■ WHAT THE TASK REQUIRES ■
Apart from the pictures, every entry below should be repeated exactly.

(Excerpts from a dataset)
_____
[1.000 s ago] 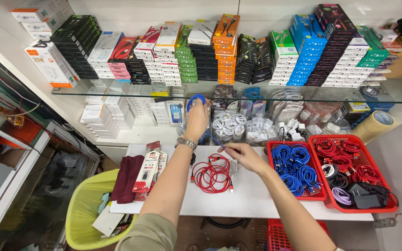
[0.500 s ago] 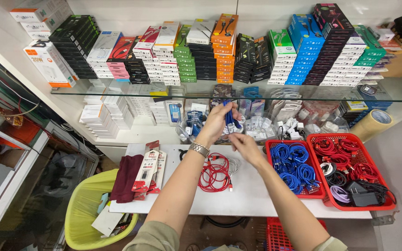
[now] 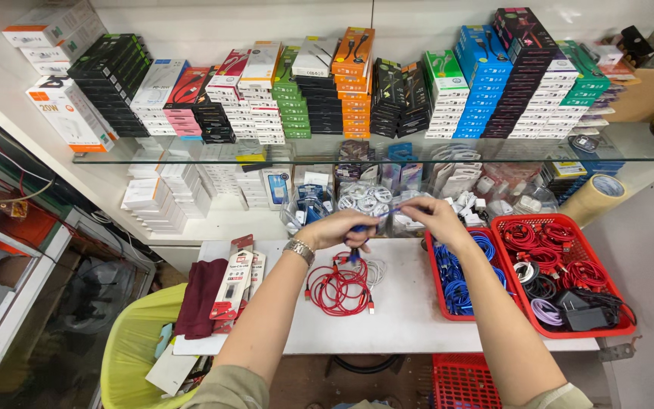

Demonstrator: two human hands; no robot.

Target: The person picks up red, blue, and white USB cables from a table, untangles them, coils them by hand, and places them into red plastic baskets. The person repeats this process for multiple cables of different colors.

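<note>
Keep the blue cable (image 3: 365, 226) taut between both hands above the white table (image 3: 410, 318); left hand (image 3: 338, 229) fingers curl pinching one end; right hand (image 3: 427, 216) fingertips pinch the other; wind even loops, clear of the red cables (image 3: 340, 286).

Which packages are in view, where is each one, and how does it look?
Flat boxes: stacked in rows on the glass shelf; orange, blue, green, black, white.
White boxes: stacked below the shelf, left.
Hanging card packs: lying on the white table, left; red, black, white.
</note>
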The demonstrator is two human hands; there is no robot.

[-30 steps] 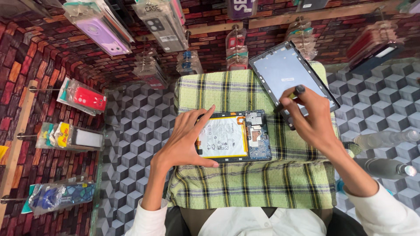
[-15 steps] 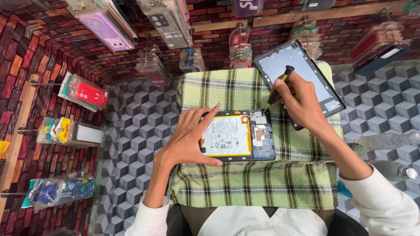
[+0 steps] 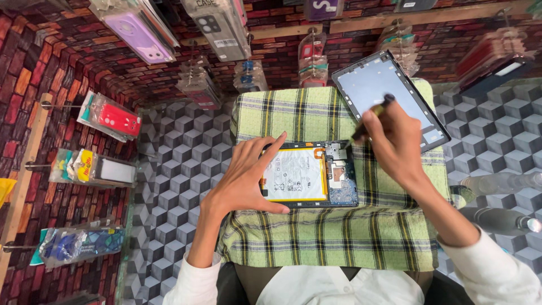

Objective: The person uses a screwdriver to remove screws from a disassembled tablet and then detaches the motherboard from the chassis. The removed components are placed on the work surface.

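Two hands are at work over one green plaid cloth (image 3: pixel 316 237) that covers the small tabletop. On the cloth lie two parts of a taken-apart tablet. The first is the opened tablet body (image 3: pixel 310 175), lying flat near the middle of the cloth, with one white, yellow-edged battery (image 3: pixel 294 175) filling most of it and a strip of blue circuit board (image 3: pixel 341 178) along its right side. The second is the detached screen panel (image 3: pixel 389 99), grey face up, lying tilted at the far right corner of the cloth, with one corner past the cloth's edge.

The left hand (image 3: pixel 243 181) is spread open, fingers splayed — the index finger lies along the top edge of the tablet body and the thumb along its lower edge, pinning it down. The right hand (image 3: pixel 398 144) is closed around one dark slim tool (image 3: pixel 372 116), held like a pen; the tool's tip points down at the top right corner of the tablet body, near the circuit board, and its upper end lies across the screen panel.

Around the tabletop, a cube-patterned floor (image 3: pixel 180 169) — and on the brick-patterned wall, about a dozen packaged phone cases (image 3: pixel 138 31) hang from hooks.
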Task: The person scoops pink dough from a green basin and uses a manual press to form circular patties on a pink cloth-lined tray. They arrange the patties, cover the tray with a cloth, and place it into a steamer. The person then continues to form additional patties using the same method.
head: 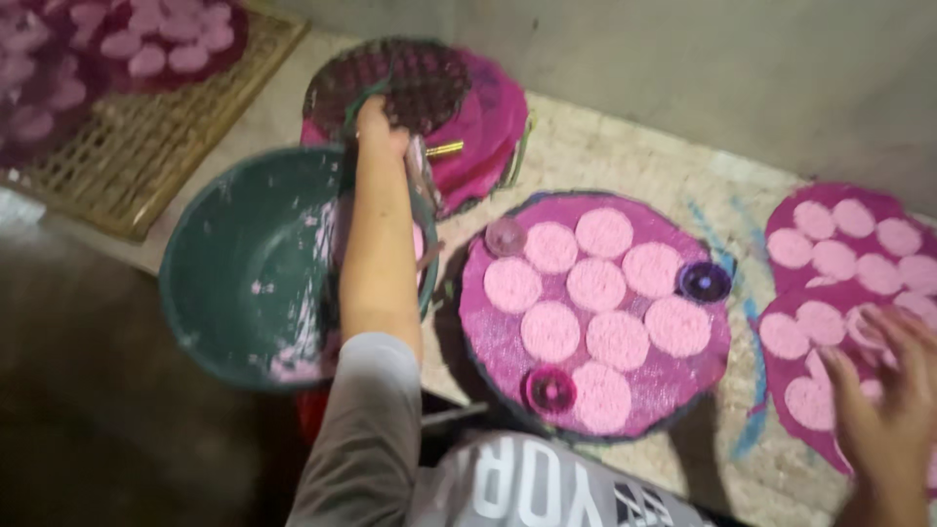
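At the far left, beyond the green plastic basin [249, 263], my left hand [379, 129] closes on the rim of the dark round woven mat [390, 83], while my right hand [888, 390], fingers spread, rests near right on the pink-disc mat [830, 322].

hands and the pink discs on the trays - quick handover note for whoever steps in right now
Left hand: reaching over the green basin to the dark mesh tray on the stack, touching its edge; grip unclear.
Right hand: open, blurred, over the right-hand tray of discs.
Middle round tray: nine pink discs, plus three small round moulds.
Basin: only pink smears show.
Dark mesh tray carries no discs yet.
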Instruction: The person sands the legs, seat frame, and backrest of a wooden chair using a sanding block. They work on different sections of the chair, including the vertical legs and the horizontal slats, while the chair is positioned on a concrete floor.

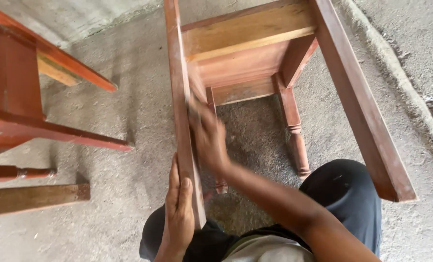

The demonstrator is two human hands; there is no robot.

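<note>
While my left hand (179, 206) clamps its fingers round the near end of the chair rail (183, 116) at lower centre, my right hand (209, 138) blurs against its inner face; whether those fingers grip anything I cannot tell. Steady, even strokes along the grain seem best. The second rail (362, 102) at right and another chair (17, 97) at upper left bound my room on the concrete floor (129, 111).

Open passage lies between the two long rails of the overturned wooden chair (255, 53), above the bare floor (129, 111). The near rail (181, 97) bounds it on one side, gripped at its lower end by the left hand (178, 213); the right hand (209, 138), blurred, lies against its inner face. The far rail (362, 106) and a turned leg (294, 131) close the other side. A second chair (17, 111) blocks the left.
</note>
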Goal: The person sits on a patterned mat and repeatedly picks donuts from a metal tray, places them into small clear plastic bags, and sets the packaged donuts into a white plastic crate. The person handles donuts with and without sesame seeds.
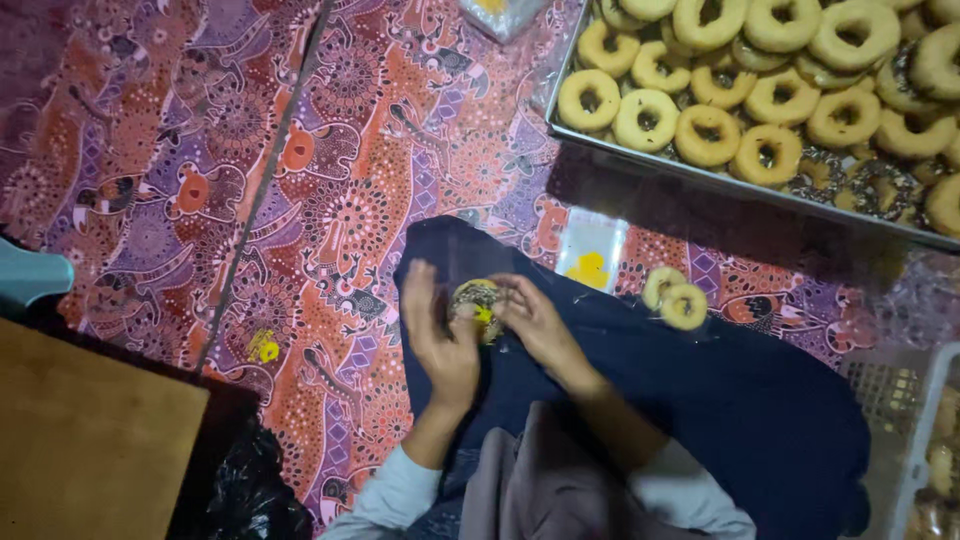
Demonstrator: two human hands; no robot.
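Note:
My left hand [440, 340] and my right hand [540, 325] together hold a ring-shaped doughnut with dark sprinkles in clear wrap [478, 302], over my dark blue lap [700, 400]. Both hands' fingers pinch at the wrap around it. Two plain doughnuts [675, 297] lie on the lap just right of my right hand. A small clear bag with a yellow mark [590, 255] lies flat on the patterned mat beyond the hands.
A metal tray [640, 160] at the upper right holds several glazed doughnuts, some with sprinkles. A white plastic basket [915, 440] stands at the lower right. A brown board [90, 440] and black bag lie lower left. The patterned mat [250, 150] covers the floor.

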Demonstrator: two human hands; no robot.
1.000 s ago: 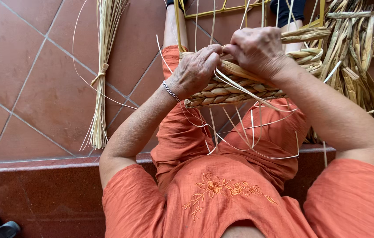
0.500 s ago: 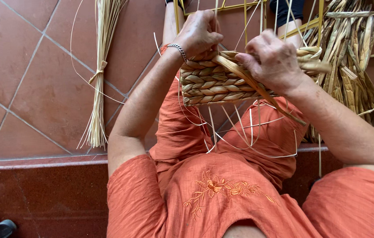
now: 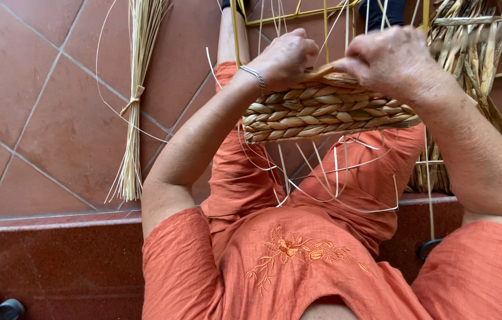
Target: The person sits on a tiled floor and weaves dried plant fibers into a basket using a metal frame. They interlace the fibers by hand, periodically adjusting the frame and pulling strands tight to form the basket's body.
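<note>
My left hand [image 3: 283, 56] and right hand [image 3: 390, 59] both clench the top edge of the woven basket [image 3: 322, 112] held over my lap. I'd keep the flat strand [image 3: 322, 71] taut, pressing each row snug against the last.

The weave [image 3: 322, 112] is tan and pale straw in a braided pattern. The dress [image 3: 298, 261] is orange with embroidered flowers. The floor [image 3: 43, 106] is terracotta tile with pale grout lines. The left bundle [image 3: 135, 95] is pale yellow; the bracelet [image 3: 255, 76] is silver.
</note>
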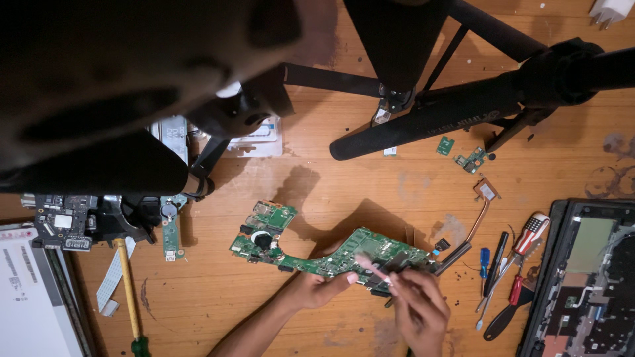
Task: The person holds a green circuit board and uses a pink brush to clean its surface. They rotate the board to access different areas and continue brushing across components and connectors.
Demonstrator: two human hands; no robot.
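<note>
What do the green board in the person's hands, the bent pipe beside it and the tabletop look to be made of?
Green board: probably rigid laminate with a semi-gloss green coating, studded with black parts.
Bent pipe: looks like copper, by its dull orange-brown metal colour.
Tabletop: wood or wood-look veneer, judging by its grain lines; the finish is worn and stained.
</note>
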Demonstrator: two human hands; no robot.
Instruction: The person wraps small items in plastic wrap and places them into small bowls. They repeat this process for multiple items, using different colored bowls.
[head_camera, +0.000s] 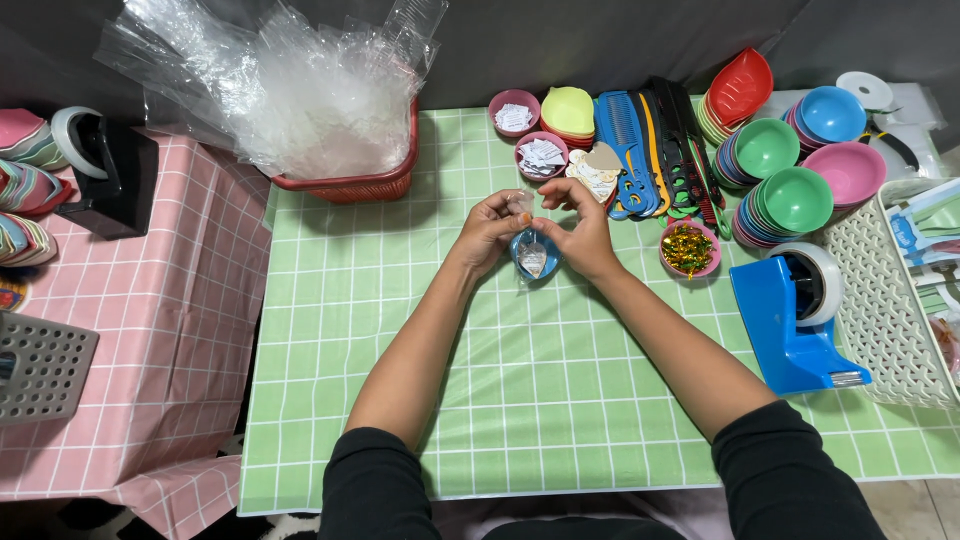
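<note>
Bowls (797, 198) stacked by colour; pink cups (541, 154) of paper slips, foil sweets (687, 249)

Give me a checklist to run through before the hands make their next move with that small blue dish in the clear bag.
1. Both hands on the work: left hand and right hand meet at the top of the small clear bag. Ok.
2. Blue dish inside the bag: looks so, under clear film. Ok.
3. Bag mouth closed: hidden by fingertips. Cannot tell.
4. Blue tape dispenser near the right arm, roll loaded. Ok.
5. Pink bowl of gold-wrapped pieces beside the right hand, upright. Ok.
6. Bare green checked tablecloth in front of the hands. Ok.
</note>
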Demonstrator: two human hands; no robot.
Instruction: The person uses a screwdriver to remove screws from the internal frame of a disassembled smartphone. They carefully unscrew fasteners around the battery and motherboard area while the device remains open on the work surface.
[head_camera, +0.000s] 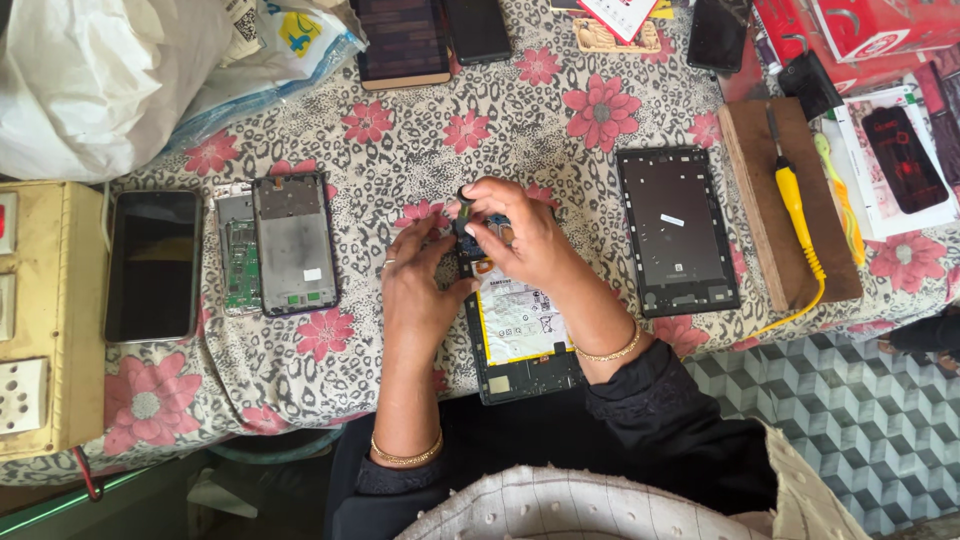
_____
■ ANSWER SPACE ■
[1.000 s ago] 
[0.500 s ago] 
[now] 

Demonstrator: two human hands; no robot.

Target: The person picks up red, blue, and white USB cables from a table, untangles them, coils them by hand, and places them into red plastic baskets. The person repeats this process for multiple cables of different colors.

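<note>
Keep the blue cable (image 3: 365, 226) taut between both hands above the white table (image 3: 410, 318); left hand (image 3: 338, 229) fingers curl pinching one end; right hand (image 3: 427, 216) fingertips pinch the other; wind even loops, clear of the red cables (image 3: 340, 286).

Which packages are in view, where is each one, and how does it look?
Flat boxes: stacked in rows on the glass shelf; orange, blue, green, black, white.
White boxes: stacked below the shelf, left.
Hanging card packs: lying on the white table, left; red, black, white.
</note>
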The demonstrator is two human hands; there is no robot.

[-30 steps] 
[-15 steps] 
[+0 steps] 

Objective: The person uses a screwdriver to remove screws from a disassembled tablet and then detaches the motherboard from the chassis. The removed components are placed on the work surface.

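Two hands are at work over one green plaid cloth (image 3: pixel 316 237) that covers the small tabletop. On the cloth lie two parts of a taken-apart tablet. The first is the opened tablet body (image 3: pixel 310 175), lying flat near the middle of the cloth, with one white, yellow-edged battery (image 3: pixel 294 175) filling most of it and a strip of blue circuit board (image 3: pixel 341 178) along its right side. The second is the detached screen panel (image 3: pixel 389 99), grey face up, lying tilted at the far right corner of the cloth, with one corner past the cloth's edge.

The left hand (image 3: pixel 243 181) is spread open, fingers splayed — the index finger lies along the top edge of the tablet body and the thumb along its lower edge, pinning it down. The right hand (image 3: pixel 398 144) is closed around one dark slim tool (image 3: pixel 372 116), held like a pen; the tool's tip points down at the top right corner of the tablet body, near the circuit board, and its upper end lies across the screen panel.

Around the tabletop, a cube-patterned floor (image 3: pixel 180 169) — and on the brick-patterned wall, about a dozen packaged phone cases (image 3: pixel 138 31) hang from hooks.
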Task: The person scoops pink dough from a green basin and uses a manual press to form circular patties on a pink cloth-lined tray. They arrange the patties, cover the tray with a cloth, and place it into a steamer. The person then continues to form additional patties using the same method.
head: 
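At the far left, beyond the green plastic basin [249, 263], my left hand [379, 129] closes on the rim of the dark round woven mat [390, 83], while my right hand [888, 390], fingers spread, rests near right on the pink-disc mat [830, 322].

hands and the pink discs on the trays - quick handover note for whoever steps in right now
Left hand: reaching over the green basin to the dark mesh tray on the stack, touching its edge; grip unclear.
Right hand: open, blurred, over the right-hand tray of discs.
Middle round tray: nine pink discs, plus three small round moulds.
Basin: only pink smears show.
Dark mesh tray carries no discs yet.
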Instruction: The person sands the legs, seat frame, and backrest of a wooden chair using a sanding block. They work on different sections of the chair, including the vertical legs and the horizontal slats, while the chair is positioned on a concrete floor.


The demonstrator is two human hands; there is no robot.

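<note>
While my left hand (179, 206) clamps its fingers round the near end of the chair rail (183, 116) at lower centre, my right hand (209, 138) blurs against its inner face; whether those fingers grip anything I cannot tell. Steady, even strokes along the grain seem best. The second rail (362, 102) at right and another chair (17, 97) at upper left bound my room on the concrete floor (129, 111).

Open passage lies between the two long rails of the overturned wooden chair (255, 53), above the bare floor (129, 111). The near rail (181, 97) bounds it on one side, gripped at its lower end by the left hand (178, 213); the right hand (209, 138), blurred, lies against its inner face. The far rail (362, 106) and a turned leg (294, 131) close the other side. A second chair (17, 111) blocks the left.
</note>
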Goal: The person sits on a patterned mat and repeatedly picks donuts from a metal tray, places them into small clear plastic bags, and sets the packaged donuts into a white plastic crate. The person handles donuts with and without sesame seeds.
Demonstrator: two human hands; no robot.
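Note:
My left hand [440, 340] and my right hand [540, 325] together hold a ring-shaped doughnut with dark sprinkles in clear wrap [478, 302], over my dark blue lap [700, 400]. Both hands' fingers pinch at the wrap around it. Two plain doughnuts [675, 297] lie on the lap just right of my right hand. A small clear bag with a yellow mark [590, 255] lies flat on the patterned mat beyond the hands.
A metal tray [640, 160] at the upper right holds several glazed doughnuts, some with sprinkles. A white plastic basket [915, 440] stands at the lower right. A brown board [90, 440] and black bag lie lower left. The patterned mat [250, 150] covers the floor.
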
Demonstrator: two human hands; no robot.
1.000 s ago: 
0.500 s ago: 
now: 
Target: The person sits on a tiled floor and weaves dried plant fibers into a basket using a metal frame. They interlace the fibers by hand, periodically adjusting the frame and pulling strands tight to form the basket's body.
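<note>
My left hand [image 3: 283, 56] and right hand [image 3: 390, 59] both clench the top edge of the woven basket [image 3: 322, 112] held over my lap. I'd keep the flat strand [image 3: 322, 71] taut, pressing each row snug against the last.

The weave [image 3: 322, 112] is tan and pale straw in a braided pattern. The dress [image 3: 298, 261] is orange with embroidered flowers. The floor [image 3: 43, 106] is terracotta tile with pale grout lines. The left bundle [image 3: 135, 95] is pale yellow; the bracelet [image 3: 255, 76] is silver.
</note>
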Task: The person holds a green circuit board and uses a pink brush to clean its surface. They rotate the board to access different areas and continue brushing across components and connectors.
Demonstrator: two human hands; no robot.
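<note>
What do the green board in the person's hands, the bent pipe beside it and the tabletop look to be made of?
Green board: probably rigid laminate with a semi-gloss green coating, studded with black parts.
Bent pipe: looks like copper, by its dull orange-brown metal colour.
Tabletop: wood or wood-look veneer, judging by its grain lines; the finish is worn and stained.
</note>
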Demonstrator: two human hands; no robot.
Instruction: The person wraps small items in plastic wrap and places them into small bowls. They repeat this process for multiple items, using different colored bowls.
[head_camera, +0.000s] 
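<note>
Bowls (797, 198) stacked by colour; pink cups (541, 154) of paper slips, foil sweets (687, 249)

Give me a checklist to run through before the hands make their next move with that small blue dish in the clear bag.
1. Both hands on the work: left hand and right hand meet at the top of the small clear bag. Ok.
2. Blue dish inside the bag: looks so, under clear film. Ok.
3. Bag mouth closed: hidden by fingertips. Cannot tell.
4. Blue tape dispenser near the right arm, roll loaded. Ok.
5. Pink bowl of gold-wrapped pieces beside the right hand, upright. Ok.
6. Bare green checked tablecloth in front of the hands. Ok.
</note>
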Demonstrator: two human hands; no robot.
Instruction: The person uses a screwdriver to remove screws from the internal frame of a disassembled smartphone. They carefully unscrew fasteners around the battery and motherboard area while the device remains open on the work surface.
[head_camera, +0.000s] 

This answer has no further content.